In the present case, although the defendant was residing out of state, the state was aware of his whereabouts unlike in Culbreath and could have easily executed the warrant within the statute of limitations period or sooner than it did in 2018. As set forth in State v. Crawford, 202 Conn. 443, 450-51 (1987), "some limit as to when an arrest warrant must be executed after its issuance is necessary in order to prevent the disadvantages to an accused attending stale prosecutions, a primary purpose of statutes of limitations ... Accordingly ... in order to toll the statute of limitations, an arrest warrant, when issued within the time limitations of § 54-193(b), must be executed without unreasonable delay ... [W]e expressly declined to adopt a per se approach as to what period of time to execute an arrest warrant is reasonable. A reasonable period of time is a question of fact that will depend on the circumstances of each case. If the facts indicate that an accused consciously eluded the authorities, or for other reasons was difficult to apprehend, these factors will be considered in determining what time is reasonable. If, on the other hand, the accused did not relocate or take evasive action to avoid apprehension, failure to execute an arrest warrant for even a short period of time might be unreasonable and fail to toll the statute of limitations." (Citations omitted; emphasis omitted; internal quotation marks omitted.) State v. Swebilius, 325 Conn. 793, 802-03 (2017); see also State v. Woodtke, 130 Conn.App. 739-40.
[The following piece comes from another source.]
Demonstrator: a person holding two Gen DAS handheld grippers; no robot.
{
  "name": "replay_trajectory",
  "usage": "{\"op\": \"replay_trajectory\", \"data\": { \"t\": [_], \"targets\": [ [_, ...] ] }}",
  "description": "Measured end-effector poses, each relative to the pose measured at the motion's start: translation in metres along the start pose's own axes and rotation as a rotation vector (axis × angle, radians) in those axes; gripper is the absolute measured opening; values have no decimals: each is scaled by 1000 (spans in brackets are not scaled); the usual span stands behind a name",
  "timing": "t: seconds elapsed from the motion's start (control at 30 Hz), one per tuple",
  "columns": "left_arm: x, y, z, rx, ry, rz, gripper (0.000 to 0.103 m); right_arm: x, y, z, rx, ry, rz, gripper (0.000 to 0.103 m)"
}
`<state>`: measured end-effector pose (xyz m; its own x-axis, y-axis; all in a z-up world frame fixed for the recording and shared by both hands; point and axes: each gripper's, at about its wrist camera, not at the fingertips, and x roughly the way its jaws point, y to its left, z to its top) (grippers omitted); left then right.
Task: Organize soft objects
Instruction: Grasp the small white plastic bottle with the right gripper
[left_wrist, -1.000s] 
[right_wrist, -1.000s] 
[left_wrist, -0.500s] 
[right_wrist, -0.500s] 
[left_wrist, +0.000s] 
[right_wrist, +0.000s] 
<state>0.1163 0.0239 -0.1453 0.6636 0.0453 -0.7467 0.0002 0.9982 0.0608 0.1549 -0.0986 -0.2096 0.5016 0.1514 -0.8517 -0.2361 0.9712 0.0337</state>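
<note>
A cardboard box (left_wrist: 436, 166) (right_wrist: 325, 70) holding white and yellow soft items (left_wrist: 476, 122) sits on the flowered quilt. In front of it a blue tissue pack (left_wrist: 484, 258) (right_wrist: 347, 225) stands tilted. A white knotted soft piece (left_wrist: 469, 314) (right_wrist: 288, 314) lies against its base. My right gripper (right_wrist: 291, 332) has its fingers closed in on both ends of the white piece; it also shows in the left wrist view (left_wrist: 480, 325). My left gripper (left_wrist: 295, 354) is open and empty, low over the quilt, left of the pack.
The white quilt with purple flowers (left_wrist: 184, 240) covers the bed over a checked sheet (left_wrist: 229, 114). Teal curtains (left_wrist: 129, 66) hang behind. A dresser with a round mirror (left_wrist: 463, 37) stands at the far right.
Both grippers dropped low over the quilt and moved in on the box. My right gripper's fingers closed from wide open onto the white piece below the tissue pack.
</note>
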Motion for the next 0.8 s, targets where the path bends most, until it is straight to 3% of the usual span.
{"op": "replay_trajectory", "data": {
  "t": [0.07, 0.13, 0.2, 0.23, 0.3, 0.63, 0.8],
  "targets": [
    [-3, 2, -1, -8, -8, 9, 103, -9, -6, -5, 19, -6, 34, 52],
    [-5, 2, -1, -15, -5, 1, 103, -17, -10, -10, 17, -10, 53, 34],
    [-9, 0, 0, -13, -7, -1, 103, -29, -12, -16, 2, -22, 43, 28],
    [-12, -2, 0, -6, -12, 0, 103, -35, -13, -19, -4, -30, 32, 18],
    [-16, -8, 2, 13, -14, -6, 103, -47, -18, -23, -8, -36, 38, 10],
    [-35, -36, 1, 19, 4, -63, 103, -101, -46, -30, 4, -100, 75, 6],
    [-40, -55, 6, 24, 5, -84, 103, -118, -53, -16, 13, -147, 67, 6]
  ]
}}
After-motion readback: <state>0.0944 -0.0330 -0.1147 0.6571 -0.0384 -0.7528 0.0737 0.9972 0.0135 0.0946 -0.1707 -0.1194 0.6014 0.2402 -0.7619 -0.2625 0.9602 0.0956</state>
Unlike the defendant in Ward, here, the defendant’s identity was known to the police. After the search of the defendant’s home, the defendant voluntarily went to the police station and provided a sworn statement to the police in which he admitted to possessing child pornography. The police seized his computer and other devices for investigation. The police had the defendant’s cell phone number and knew where he lived both in Connecticut and subsequently in California. Unlike the timing of the defendants’ immediate departure out of state in Gonzalez and Derks, here, it was not until almost two years (1 year and 9 months) later that the defendant moved to California where he remained at the same address with the same cell phone number until his arrest in 2018. The defendant lived openly in California. Specifically, the defendant did not leave abruptly as did the defendants in both Derks and Gonzalez, but remained in Connecticut for twenty-one months after having his home searched, his computers seized, having been questioned by police and having provided a sworn statement admitting to possession of child pornography. The defendant did not evade police by moving to California, and his California address where he lived from 2011 until his arrest in 2018 was known to the police. The court finds that the defendant was available to be served with the arrest warrant.
Next, the burden shifts to the state to show that the delay in executing the arrest warrant was not unreasonable. Here, the arrest warrant was issued on May 22, 2013, one year and seven months prior to the expiration of the statute of limitations period. The issue is whether this delay in executing the warrant beyond the statute of limitations period of December 22, 2014 was not unreasonable. The arrest warrant was not executed until approximately three and one-half years after the statute of limitations period expired. The state had one year and seven months before the expiration of the statute of limitations period (December 22, 2014) to execute the warrant. The state has not provided a valid reason for why it did not obtain an extraditable warrant during this time other than to suggest that it could be costly. However, it did choose to obtain an extraditable warrant in 2018, three and one-half years after the statute of limitations period expired.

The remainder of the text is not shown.